• **Excerpts from a dataset**

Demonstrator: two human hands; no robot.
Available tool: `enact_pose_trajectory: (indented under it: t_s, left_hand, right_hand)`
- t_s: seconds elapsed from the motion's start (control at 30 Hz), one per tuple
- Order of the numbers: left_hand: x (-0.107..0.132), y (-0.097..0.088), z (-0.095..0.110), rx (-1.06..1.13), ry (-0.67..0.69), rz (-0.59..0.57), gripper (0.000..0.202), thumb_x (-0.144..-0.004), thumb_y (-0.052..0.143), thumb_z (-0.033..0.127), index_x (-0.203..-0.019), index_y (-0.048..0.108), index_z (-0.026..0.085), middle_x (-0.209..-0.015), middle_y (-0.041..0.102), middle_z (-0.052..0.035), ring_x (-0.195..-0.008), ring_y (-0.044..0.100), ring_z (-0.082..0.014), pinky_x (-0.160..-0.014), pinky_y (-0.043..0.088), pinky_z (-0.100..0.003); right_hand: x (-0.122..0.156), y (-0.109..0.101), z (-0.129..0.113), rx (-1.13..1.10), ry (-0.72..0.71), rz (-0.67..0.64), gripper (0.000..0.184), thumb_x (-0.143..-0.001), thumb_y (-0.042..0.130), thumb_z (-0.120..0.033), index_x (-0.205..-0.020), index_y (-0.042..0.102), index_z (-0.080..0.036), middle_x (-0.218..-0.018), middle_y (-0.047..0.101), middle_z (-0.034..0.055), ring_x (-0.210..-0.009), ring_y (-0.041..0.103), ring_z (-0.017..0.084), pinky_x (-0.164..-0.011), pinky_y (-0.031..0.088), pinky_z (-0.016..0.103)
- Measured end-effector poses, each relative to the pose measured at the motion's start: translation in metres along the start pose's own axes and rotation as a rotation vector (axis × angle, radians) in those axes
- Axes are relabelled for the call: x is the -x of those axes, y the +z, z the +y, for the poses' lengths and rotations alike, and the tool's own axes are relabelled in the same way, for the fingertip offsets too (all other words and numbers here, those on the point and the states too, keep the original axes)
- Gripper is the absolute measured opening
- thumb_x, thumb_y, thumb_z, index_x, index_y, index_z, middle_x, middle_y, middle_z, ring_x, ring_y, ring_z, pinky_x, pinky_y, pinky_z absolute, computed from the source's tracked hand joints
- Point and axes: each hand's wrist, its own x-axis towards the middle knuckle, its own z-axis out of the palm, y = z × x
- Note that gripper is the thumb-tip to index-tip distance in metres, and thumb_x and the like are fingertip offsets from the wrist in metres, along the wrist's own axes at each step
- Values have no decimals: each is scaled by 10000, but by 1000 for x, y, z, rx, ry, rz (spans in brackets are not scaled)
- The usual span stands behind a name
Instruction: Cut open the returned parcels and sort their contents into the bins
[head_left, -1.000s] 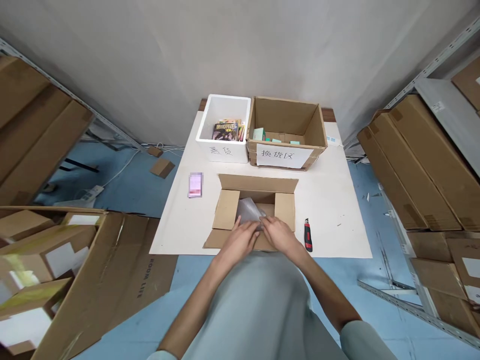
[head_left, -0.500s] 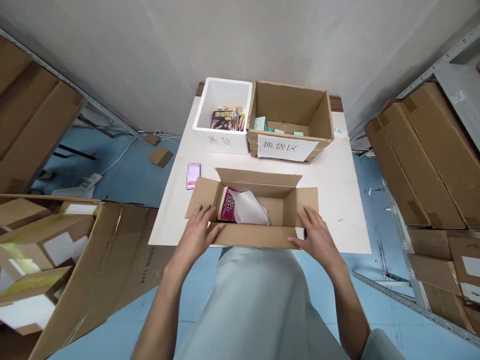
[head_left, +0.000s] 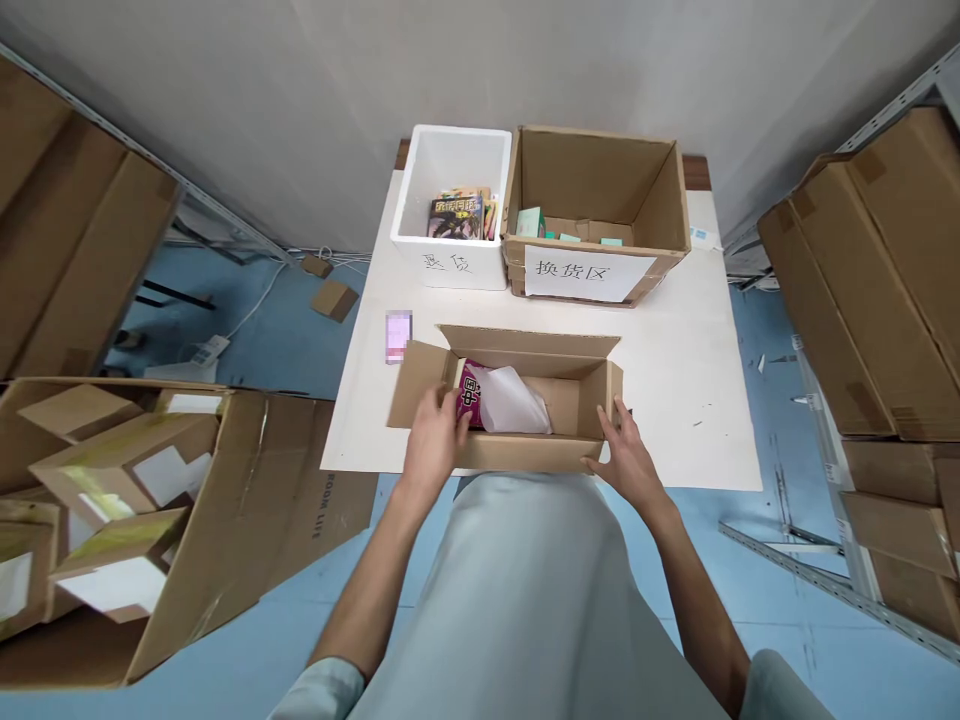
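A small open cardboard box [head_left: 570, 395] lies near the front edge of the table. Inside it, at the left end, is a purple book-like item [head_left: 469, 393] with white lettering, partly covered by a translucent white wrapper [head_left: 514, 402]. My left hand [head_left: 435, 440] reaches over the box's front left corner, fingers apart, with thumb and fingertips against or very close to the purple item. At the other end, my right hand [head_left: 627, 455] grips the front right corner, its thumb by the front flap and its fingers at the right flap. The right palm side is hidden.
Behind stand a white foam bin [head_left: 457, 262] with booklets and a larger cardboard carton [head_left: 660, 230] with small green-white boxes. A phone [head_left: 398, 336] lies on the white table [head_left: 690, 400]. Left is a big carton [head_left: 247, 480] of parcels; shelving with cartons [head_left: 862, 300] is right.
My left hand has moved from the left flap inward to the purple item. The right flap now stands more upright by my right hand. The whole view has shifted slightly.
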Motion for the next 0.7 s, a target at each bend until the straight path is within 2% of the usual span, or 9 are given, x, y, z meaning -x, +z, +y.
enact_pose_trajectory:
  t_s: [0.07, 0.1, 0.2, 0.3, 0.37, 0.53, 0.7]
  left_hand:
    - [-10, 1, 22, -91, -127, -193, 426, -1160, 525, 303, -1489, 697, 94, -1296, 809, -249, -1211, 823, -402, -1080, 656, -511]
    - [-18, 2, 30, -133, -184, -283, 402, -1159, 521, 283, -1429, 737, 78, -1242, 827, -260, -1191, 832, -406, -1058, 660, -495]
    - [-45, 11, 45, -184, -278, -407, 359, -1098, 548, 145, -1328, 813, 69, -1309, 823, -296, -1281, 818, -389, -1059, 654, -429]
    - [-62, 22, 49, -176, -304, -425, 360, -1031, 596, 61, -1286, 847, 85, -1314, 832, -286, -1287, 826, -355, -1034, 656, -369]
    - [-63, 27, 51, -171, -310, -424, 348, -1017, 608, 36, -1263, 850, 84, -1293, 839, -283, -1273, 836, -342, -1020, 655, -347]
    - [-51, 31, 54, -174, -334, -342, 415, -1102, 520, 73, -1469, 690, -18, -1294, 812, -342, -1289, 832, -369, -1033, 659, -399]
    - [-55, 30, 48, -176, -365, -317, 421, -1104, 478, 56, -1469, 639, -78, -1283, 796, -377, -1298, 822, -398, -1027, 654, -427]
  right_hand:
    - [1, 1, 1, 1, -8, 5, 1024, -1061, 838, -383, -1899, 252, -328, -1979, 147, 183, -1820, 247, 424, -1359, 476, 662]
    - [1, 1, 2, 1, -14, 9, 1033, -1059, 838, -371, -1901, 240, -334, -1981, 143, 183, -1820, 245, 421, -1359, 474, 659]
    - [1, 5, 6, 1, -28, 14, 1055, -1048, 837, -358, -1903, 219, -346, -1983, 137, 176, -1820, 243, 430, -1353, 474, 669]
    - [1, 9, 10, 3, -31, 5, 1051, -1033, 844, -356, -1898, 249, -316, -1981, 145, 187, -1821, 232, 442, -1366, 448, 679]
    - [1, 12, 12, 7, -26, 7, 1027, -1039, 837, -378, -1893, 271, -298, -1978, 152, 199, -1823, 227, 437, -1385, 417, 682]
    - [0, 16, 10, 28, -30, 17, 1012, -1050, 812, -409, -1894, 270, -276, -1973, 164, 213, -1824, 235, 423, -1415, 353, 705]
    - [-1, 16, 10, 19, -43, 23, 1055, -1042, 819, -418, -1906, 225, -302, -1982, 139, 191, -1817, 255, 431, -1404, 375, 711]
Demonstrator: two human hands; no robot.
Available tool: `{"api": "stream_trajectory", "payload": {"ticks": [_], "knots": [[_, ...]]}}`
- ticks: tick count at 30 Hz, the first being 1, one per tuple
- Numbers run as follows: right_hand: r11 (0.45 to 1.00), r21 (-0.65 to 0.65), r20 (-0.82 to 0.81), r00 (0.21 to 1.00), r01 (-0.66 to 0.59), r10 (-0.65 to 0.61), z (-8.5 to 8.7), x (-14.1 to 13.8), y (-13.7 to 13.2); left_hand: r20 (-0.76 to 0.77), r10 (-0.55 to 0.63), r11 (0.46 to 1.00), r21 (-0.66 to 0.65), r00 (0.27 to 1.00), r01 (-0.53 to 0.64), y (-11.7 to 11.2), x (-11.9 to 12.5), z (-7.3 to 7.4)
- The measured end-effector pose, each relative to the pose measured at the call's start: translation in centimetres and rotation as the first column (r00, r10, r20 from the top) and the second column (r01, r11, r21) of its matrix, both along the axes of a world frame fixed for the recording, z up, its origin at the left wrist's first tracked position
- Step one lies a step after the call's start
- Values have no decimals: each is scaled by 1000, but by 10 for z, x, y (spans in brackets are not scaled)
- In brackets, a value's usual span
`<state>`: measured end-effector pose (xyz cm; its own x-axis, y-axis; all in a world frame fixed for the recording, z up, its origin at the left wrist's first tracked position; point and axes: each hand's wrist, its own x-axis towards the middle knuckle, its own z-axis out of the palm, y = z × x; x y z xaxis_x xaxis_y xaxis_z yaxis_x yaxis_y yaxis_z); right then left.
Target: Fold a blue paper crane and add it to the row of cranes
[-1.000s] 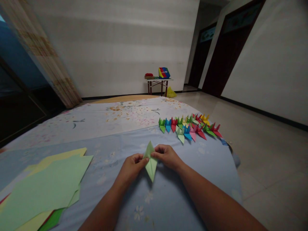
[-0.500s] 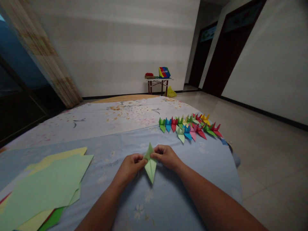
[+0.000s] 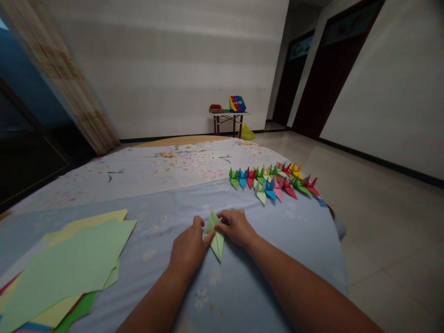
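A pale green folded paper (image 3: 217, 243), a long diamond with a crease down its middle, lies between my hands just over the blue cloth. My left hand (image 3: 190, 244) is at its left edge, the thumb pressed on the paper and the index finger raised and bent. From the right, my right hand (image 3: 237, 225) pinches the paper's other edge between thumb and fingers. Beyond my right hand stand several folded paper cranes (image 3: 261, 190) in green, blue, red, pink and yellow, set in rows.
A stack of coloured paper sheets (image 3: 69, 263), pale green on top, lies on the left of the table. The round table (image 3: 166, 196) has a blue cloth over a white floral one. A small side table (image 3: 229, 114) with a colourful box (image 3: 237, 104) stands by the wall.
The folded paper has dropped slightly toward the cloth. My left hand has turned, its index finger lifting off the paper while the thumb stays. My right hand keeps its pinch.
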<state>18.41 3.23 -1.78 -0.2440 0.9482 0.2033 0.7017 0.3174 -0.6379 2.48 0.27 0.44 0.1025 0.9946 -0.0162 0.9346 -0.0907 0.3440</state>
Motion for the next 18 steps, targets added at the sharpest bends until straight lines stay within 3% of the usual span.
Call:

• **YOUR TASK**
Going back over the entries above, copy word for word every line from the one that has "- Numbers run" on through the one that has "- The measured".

• **EXERCISE RESULT**
- Numbers run as follows: right_hand: r11 (0.45 to 1.00), r21 (-0.65 to 0.65), r20 (-0.82 to 0.81), r00 (0.21 to 1.00), r01 (-0.66 to 0.59), r10 (-0.65 to 0.61), z (-8.5 to 8.7), x (-14.1 to 13.8), y (-13.7 to 13.2); left_hand: r20 (-0.76 to 0.77), r10 (-0.55 to 0.63), r11 (0.46 to 1.00), r21 (-0.66 to 0.65), r00 (0.27 to 1.00), r01 (-0.53 to 0.64), y (-11.7 to 11.2), x (-11.9 to 12.5), z (-7.3 to 7.4)
- The measured end-effector pose, each relative to the pose measured at the call's start: translation in centimetres and rotation as the first column (r00, r10, r20 from the top) and the second column (r01, r11, r21) of its matrix, both along the axes of a world frame fixed for the recording, z up, its origin at the left wrist's first tracked position

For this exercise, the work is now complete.